Problem
Where an entry below contains an image, skip the image and reproduce the rest exactly.

Dataset records
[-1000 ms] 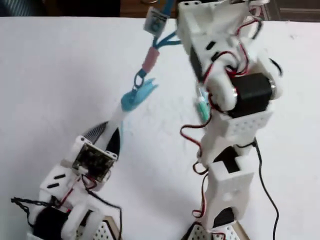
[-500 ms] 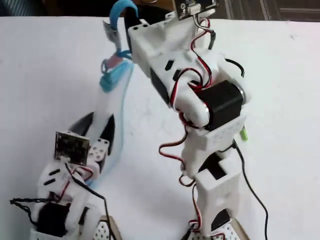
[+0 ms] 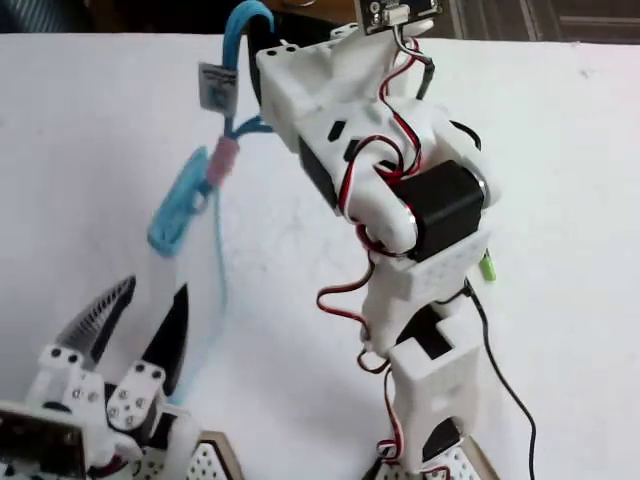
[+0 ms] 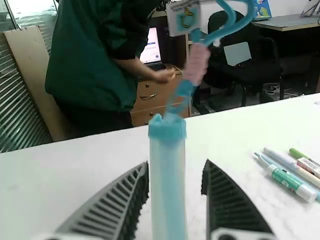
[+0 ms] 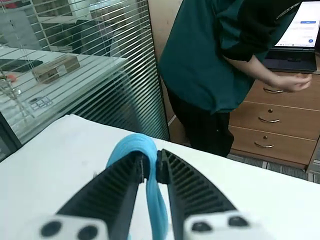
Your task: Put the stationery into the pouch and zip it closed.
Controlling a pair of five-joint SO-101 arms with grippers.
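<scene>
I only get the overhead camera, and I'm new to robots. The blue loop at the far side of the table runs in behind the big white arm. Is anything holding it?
Observer: Yes. The right wrist view shows the right end effector shut on the blue strap.
Operator: Where are the pens? I see just a green tip beside that arm.
Observer: The left wrist view shows several pens lying side by side on the table, outside the pouch.
Operator: Is the other claw gripping the pouch?
Observer: No. The left end effector is open, with the pouch between its two sides and a gap on each.
</scene>
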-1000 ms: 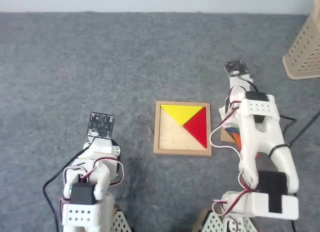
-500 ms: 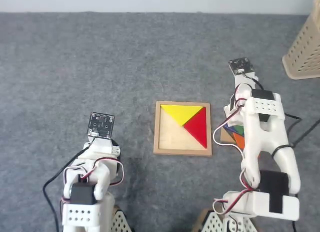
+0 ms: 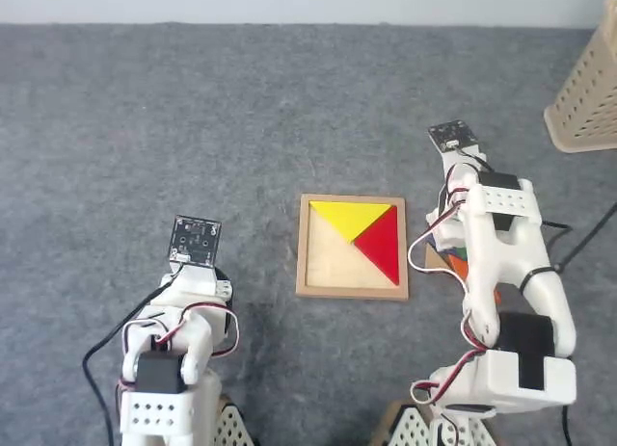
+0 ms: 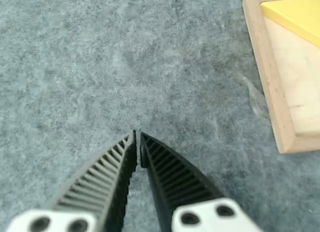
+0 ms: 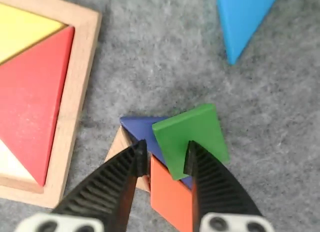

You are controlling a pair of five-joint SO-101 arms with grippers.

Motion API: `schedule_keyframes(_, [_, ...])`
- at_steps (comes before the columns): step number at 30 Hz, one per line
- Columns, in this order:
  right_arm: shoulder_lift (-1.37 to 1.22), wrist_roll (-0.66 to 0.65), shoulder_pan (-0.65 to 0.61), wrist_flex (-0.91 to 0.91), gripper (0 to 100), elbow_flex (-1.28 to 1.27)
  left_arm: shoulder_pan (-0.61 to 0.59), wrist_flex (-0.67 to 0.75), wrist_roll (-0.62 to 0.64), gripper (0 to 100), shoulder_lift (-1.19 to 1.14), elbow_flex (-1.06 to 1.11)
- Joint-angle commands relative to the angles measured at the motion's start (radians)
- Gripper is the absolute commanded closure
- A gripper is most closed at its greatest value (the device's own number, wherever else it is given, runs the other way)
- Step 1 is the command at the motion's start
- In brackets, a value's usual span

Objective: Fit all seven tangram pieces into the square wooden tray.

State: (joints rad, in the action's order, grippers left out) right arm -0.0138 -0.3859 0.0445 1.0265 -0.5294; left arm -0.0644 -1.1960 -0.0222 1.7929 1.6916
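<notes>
The right gripper (image 5: 165, 159) is hanging part-open and empty over the green piece (image 5: 192, 132), which is lying at the wooden tray's (image 3: 351, 293) three o'clock. The left gripper (image 4: 138, 138) is sitting closed, empty, at its nine o'clock.

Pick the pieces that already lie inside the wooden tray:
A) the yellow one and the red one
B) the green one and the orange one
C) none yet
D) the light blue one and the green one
A: the yellow triangle and the red triangle lie flat inside the tray, while the green piece, the orange piece and the light blue triangle lie outside it.
</notes>
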Motion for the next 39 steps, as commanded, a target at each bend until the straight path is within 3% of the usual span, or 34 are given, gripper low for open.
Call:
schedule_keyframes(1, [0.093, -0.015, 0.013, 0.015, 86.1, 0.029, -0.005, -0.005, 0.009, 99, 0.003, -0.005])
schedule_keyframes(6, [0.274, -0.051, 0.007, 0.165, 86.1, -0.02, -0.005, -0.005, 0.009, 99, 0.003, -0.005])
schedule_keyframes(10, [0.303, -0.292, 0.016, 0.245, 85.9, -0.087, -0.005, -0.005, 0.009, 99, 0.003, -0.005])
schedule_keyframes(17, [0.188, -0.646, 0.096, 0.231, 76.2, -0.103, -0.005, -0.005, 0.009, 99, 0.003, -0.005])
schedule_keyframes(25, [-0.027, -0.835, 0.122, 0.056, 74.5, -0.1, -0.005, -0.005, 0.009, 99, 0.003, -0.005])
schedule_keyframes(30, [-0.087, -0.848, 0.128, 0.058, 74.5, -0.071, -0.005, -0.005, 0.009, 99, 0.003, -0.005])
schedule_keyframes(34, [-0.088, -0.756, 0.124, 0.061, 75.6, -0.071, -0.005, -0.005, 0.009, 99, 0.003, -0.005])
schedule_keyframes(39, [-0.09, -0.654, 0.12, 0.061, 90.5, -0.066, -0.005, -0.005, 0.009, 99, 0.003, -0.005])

The completed task
[-1000 ms] 
[-500 ms] 
[+0 ms] 
[+0 ms] 
[+0 ms] 
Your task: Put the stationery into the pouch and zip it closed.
Controlling a pair of five-joint SO-101 arms with grippers.
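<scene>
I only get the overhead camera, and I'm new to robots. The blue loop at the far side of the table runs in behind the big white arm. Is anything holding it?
Observer: Yes. The right wrist view shows the right end effector shut on the blue strap.
Operator: Where are the pens? I see just a green tip beside that arm.
Observer: The left wrist view shows several pens lying side by side on the table, outside the pouch.
Operator: Is the other claw gripping the pouch?
Observer: No. The left end effector is open, with the pouch between its two sides and a gap on each.
</scene>
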-1000 ms: 
-500 ms: 
+0 ms: 
+0 ms: 
+0 ms: 

You are controlling a pair of five-joint SO-101 arms with grippers.

Motion API: `schedule_keyframes(_, [_, ...])`
- at_steps (comes before the columns): step number at 30 Hz, one per line
- Columns, in this order:
  right_arm: shoulder_lift (-1.37 to 1.22), wrist_roll (-0.66 to 0.65), shoulder_pan (-0.65 to 0.61), wrist_flex (-0.91 to 0.91), gripper (0 to 100), elbow_flex (-1.28 to 1.27)
  left_arm: shoulder_pan (-0.61 to 0.59), wrist_flex (-0.67 to 0.75), wrist_roll (-0.62 to 0.64), gripper (0 to 100), shoulder_lift (-1.19 to 1.14), elbow_flex (-1.06 to 1.11)
- Joint-angle commands relative to the angles measured at the motion's start (radians)
- Gripper is the absolute commanded closure
- A gripper is most closed at its greatest value (the device's own number, wherever else it is given, runs the other way)
- Step 1 is the command at the motion's start
- In brackets, a value's usual span

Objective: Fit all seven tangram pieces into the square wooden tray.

State: (joints rad, in the action's order, grippers left out) right arm -0.0138 -0.3859 0.0445 1.0265 -0.5294; left arm -0.0644 -1.1960 -0.0222 1.7929 1.6916
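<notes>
The right gripper (image 5: 165, 159) is hanging part-open and empty over the green piece (image 5: 192, 132), which is lying at the wooden tray's (image 3: 351, 293) three o'clock. The left gripper (image 4: 138, 138) is sitting closed, empty, at its nine o'clock.

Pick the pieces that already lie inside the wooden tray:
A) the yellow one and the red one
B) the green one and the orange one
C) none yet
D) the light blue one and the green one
A: the yellow triangle and the red triangle lie flat inside the tray, while the green piece, the orange piece and the light blue triangle lie outside it.
</notes>
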Motion for the next 39 steps, as commanded, a target at each bend until the straight path is within 3% of the usual span, or 34 are given, gripper low for open.
Call:
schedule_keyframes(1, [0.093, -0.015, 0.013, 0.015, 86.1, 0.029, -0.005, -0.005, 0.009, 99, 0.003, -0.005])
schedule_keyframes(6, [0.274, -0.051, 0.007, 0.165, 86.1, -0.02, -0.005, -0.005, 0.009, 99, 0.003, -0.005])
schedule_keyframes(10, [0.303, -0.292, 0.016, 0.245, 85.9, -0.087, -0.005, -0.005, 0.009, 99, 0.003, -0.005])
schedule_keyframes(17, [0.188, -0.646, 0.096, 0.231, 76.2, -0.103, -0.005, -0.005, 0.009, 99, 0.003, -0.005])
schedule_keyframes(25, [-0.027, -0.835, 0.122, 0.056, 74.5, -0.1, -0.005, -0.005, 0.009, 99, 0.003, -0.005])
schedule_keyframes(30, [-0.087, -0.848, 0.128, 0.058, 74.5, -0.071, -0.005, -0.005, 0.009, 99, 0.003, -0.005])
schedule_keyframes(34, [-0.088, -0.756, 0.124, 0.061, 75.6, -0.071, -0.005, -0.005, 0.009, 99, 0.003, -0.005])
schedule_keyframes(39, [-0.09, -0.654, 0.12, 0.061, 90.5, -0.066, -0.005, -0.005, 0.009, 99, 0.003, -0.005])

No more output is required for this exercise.